В новом номере кроватей оказалось две. Будто бы не заметив этого, Руперт дал коридорному полкроны и направился прямиком к окну.
– Так-то лучше – верно, дорогая?
Она подошла к нему, чтобы взглянуть на море, тяжело бьющееся о каменистый берег и похожее на закате на расплавленный свинец, с чернеющим вдалеке волнорезом и пирсом на паучьих лапах свай. Небо расчертили полосами облака оттенков абрикоса и фиалки.
Он обнял ее за плечи.
– Мы славно проведем время, – сказал он. – Ты заслужила отпуск. Закажем бутылочку шампанского прямо сюда?
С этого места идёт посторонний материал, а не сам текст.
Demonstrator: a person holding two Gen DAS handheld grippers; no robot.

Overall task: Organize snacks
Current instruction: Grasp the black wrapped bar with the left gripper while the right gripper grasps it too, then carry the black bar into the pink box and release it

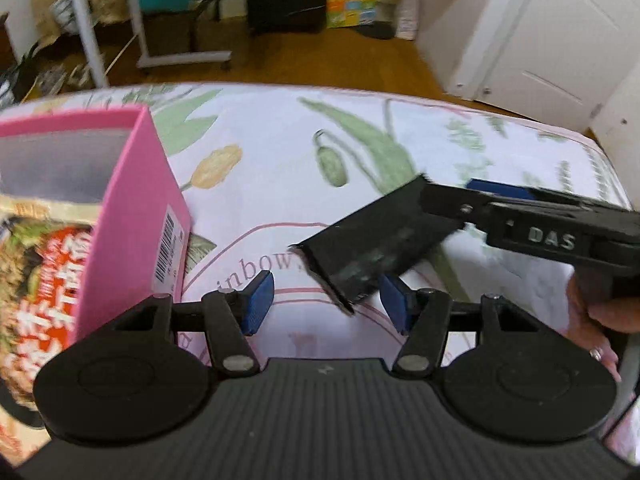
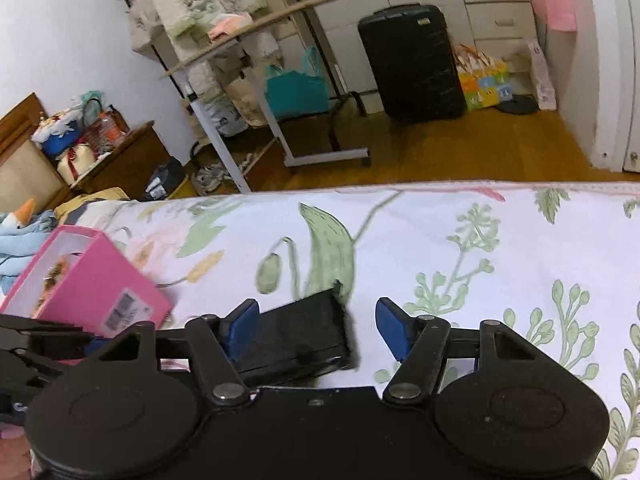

Да, согласилась она, это было бы чудесно.
Он повернулся к телефону и заметил две кровати.
– Вот ведь! Даже не предупредили – отчитать их снова?
Но она сказала, что не надо. Кровати можно сдвинуть – еще одного переселения она бы не выдержала. Он как будто вздохнул с облегчением, а может, ей только показалось, и она со стыдом вспомнила, как раньше закатывала сцены, чуть что было не по ней. Она сказала, что разберет вещи и сходит в ванную, он ответил: отлично, тогда он пока пройдется по берегу и через полчаса вернется с шампанским.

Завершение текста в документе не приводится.